Finalement, l’évolution des ALE se dessine, pour la responsable des TSE, avec un nombre d’option restreintes: «Avec la sixième réforme de l’État, l’enveloppe est fermée. Ce dispositif est donc condamné à être refinancé et réformé, ou à s’éteindre. Malgré les manquements, nous ferons tout pour que ce dispositif, qui a prouvé son efficacité et qui répond à certains besoins, soit maintenu tant qu’il n’y aura pas d’autres solutions pour l’emploi, que les besoins de proximité ne seront pas rencontrés, et qu’aucun statut correct n’aura été trouvé pour les personnes éloignées de l’emploi.» 

Le groupe des TSE de la CSC organise deux assemblées des mandataires ALE, en vue de la construction d’une position de la CSC à ce sujet. Celles-ci auront lieu le mardi 19 septembre à 9h30 à Bouge (Namur), et le jeudi 28 septembre à 18h, en ligne.

Une ALE,

c’est quoi?

Une Agence locale pour l’emploi (ALE) propose un service local qui n’est pas disponible sur le marché ordinaire du travail. Elle offre la possibilité à des personnes éloignées de l’emploi d’effectuer des petits travaux dans leur quartier: jardinage, réparations ou travaux d’entretien légers, accueil extra-scolaire, garde ou soins d’animaux, aide pour des travaux administratifs, etc. Pour chaque heure prestée ou entamée, le collaborateur reçoit un chèque ALE de 4,10 euros de l’employeur, en plus de ses allocations de chômage. L’objectif est de permettre à des chômeurs de longue durée, des bénéficiaires du revenu d’intégration sociale et certains bénéficiaires de l’aide sociale financière, qui trouvent difficilement une place sur le marché du travail, de retrouver la voie vers l’emploi.

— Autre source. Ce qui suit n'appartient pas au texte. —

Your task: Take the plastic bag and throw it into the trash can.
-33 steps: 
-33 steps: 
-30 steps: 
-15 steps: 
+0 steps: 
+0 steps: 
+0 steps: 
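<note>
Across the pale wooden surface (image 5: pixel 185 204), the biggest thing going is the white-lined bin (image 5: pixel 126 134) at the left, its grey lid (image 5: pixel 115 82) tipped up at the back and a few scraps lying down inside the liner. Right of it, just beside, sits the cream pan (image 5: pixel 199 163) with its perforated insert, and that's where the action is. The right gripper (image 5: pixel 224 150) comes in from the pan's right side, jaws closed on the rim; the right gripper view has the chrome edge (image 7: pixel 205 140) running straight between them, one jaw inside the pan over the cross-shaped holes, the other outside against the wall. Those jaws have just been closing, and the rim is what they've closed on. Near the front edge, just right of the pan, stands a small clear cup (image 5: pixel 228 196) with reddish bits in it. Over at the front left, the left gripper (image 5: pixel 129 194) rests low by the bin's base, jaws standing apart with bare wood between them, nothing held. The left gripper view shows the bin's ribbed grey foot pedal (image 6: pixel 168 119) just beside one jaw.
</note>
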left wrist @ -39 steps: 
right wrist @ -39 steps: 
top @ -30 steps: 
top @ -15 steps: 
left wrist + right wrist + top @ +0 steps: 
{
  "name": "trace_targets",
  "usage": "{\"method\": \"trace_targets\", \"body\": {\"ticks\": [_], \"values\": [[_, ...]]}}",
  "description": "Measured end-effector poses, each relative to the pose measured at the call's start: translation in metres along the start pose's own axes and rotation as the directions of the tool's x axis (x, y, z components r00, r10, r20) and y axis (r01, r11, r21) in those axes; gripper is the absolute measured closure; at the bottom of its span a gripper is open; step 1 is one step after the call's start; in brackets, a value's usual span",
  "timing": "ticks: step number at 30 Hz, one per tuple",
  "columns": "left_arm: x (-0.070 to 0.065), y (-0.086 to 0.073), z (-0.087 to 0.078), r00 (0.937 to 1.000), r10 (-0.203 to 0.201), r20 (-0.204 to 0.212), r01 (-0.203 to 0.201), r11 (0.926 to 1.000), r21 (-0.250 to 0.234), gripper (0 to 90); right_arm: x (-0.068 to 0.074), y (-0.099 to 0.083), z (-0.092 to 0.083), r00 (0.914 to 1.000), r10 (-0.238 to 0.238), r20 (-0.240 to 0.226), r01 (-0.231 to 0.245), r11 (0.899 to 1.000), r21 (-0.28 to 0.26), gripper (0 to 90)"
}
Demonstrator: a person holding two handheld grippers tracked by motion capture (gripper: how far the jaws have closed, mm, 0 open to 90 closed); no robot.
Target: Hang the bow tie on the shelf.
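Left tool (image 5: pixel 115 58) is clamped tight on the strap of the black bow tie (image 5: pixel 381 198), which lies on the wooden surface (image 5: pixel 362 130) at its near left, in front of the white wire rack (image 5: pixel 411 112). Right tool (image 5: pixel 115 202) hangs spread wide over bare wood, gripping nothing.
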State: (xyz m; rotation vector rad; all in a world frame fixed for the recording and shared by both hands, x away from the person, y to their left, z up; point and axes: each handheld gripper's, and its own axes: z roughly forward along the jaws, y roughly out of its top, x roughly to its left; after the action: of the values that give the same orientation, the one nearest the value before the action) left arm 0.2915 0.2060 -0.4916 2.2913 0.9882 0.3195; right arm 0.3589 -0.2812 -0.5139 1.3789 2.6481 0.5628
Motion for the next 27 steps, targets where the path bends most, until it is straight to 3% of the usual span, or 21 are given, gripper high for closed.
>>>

Chaque commune ou groupe de communes doit constituer une ALE. Celle-ci est instituée sous la forme d’association sans but lucratif (ASBL). La gestion des ALE en Wallonie, à Bruxelles et en Communauté germanophone est, depuis 2016, assurée respectivement par le Forem, Actiris et l’ADG.

En Wallonie, on dénombre 247 ALE actives, regroupés en sept bassins. Elles occupent plus de 7.500 prestataires. 156.000 chèques ALE ont été émis en 2022.